Panamá da un paso histórico y el Fondo de Población de las Naciones Unidas (UNFPA), como agencia líder en población y desarrollo, salud sexual y reproductiva y género, ha acompañado con compromiso sostenido este proceso que culmina con la presentación de los resultados generales de la Segunda Encuesta Nacional de Discapacidad (ENDIS-2) y el Atlas Nacional de Discapacidad.
Este acompañamiento, se enmarca en la misión de promover sistemas de datos que permitan la toma de decisiones basadas en evidencias.
Los datos presentados por el Gobierno Nacional en la Decimocuarta Reunión Ordinaria del Consejo Nacional Consultivo de Discapacidad (CONADIS), a través de la Secretaría Nacional de Discapacidad (SENADIS) en coordinación con el Ministerio de Desarrollo Social, no solo revelan la magnitud de la población con discapacidad en el país, sino que constituyen un hito de justicia social para Panamá. Este logro deriva de un proceso censal y encuestal riguroso, que contó con el acompañamiento y la asistencia técnica directa del UNFPA en colaboración con el Banco Interamericano de Desarrollo (BID), el Instituto Nacional de Estadística y Censo (INEC) y la SENADIS.

Revelación de datos
Esta importante encuesta revela que 781 mil 478 personas viven con algún tipo de discapacidad en Panamá, lo que representa el 18% de la población; es decir, una de cada seis personas.
En cuanto al sexo, el 58.4% corresponde a mujeres y el 41.6% son hombres. Mientras que, el 67% reside en áreas urbanas y el 33% en áreas rurales.
A nivel territorial, la mayor concentración de personas con discapacidad se registra en las provincias de Panamá (278,904) y Panamá Oeste (136,277), seguidas por Chiriquí, Coclé, comarca Ngäbe Buglé, Colón, Veraguas, Herrera, Bocas del Toro, Los Santos, Darién y las comarcas indígenas.
La ENDIS-2 también señala que, de cada 100 viviendas ocupadas, en 23 reside al menos una persona con discapacidad. Del total de la población identificada, 529,426 personas presentan discapacidad leve a moderada, mientras que 252,052 personas tienen discapacidad severa, observándose un incremento significativo de la prevalencia a partir de los 50 años de edad.
Entre los principales tipos de deficiencias identificadas se encuentran las viscerales o de órganos y sistemas, seguidas por las deficiencias de movilidad o físicas, las intelectuales, la visual, la comunicación, la mental y, en menor proporción, la auditiva.
Por primera vez, la encuesta incorporó información sobre secuelas asociadas al COVID-19, revelando que un tercio de la población con discapacidad padeció la enfermedad, y que más del 50% de quienes la contrajeron presenta secuelas, principalmente pulmonares, musculares y emocionales, lo que representa un desafío adicional para el sistema de salud.
Desde el UNFPA reafirmamos nuestro compromiso absoluto con las personas con discapacidad y seguiremos acompañando al Estado panameño en el fortalecimiento del Sistema Estadístico Nacional, en la generación de evidencia sólida y en el impulso de políticas públicas que garanticen autonomía, acceso a servicios de salud sexual y reproductiva, educación inclusiva, protección frente a la violencia y plena participación en la vida social y económica del país”, resaltó, Edith Castillo Núñez, representante nacional del UNFPA.
En tanto, el ministro de la Presidencia, Juan Carlos Orillac, en representación del presidente de la República, en la reunión del CONADIS destacó:
Hoy contamos con información actualizada y rigurosa que nos revela una relevancia de 18% con discapacidad en Panamá, lo que significa que uno de cada seis panameños vive con una condición de discapacidad.
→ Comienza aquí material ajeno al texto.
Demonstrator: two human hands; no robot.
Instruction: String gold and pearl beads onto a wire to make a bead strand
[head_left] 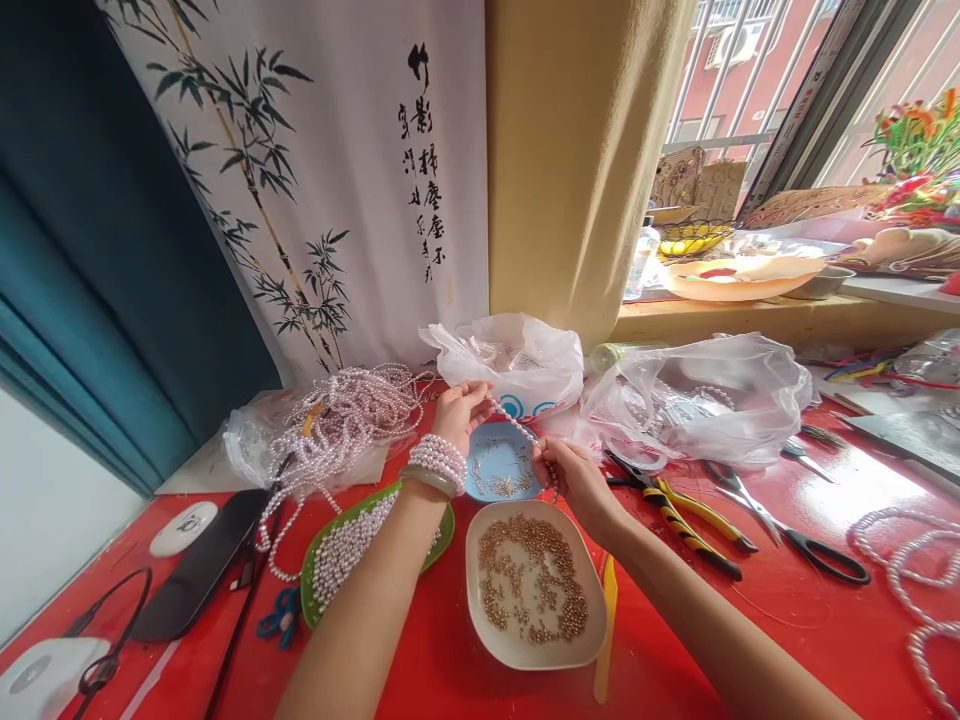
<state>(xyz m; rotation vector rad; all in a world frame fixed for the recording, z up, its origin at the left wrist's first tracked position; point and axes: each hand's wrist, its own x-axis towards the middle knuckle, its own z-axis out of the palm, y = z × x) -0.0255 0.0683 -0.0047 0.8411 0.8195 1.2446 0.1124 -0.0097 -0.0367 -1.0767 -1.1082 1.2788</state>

Esta realidad nos convoca como Estado a redoblar esfuerzos, y al mismo tiempo nos brinda una base estadística sólida para orientar políticas públicas focalizadas, eficientes y con un verdadero sentido humano”.
Por su parte, José Townshend, director encargado de SENADIS, destacó que Panamá cuenta con datos actualizados que nos permiten conocer cuántas personas viven con discapacidad, cómo viven, dónde están y cuáles son sus principales desafíos. Esta información constituye una hoja de ruta para el diseño y fortalecimiento de políticas públicas inclusivas en Panamá”.
La ENDIS-2 y el Atlas Nacional de Discapacidad, consolidan el poder de los datos como base esencial para la planificación pública, la definición de intervenciones estratégicas y la reducción de las brechas sociales. Esta información permite monitorear el cumplimiento de la Convención sobre los Derechos de las Personas con Discapacidad (CDPD), la Convención Interamericana para la Eliminación de todas las Formas de Discriminación contra las Personas con Discapacidad (CIADDIS), los compromisos de la Conferencia Internacional sobre Población y Desarrollo (CIPD) y el Consenso de Montevideo.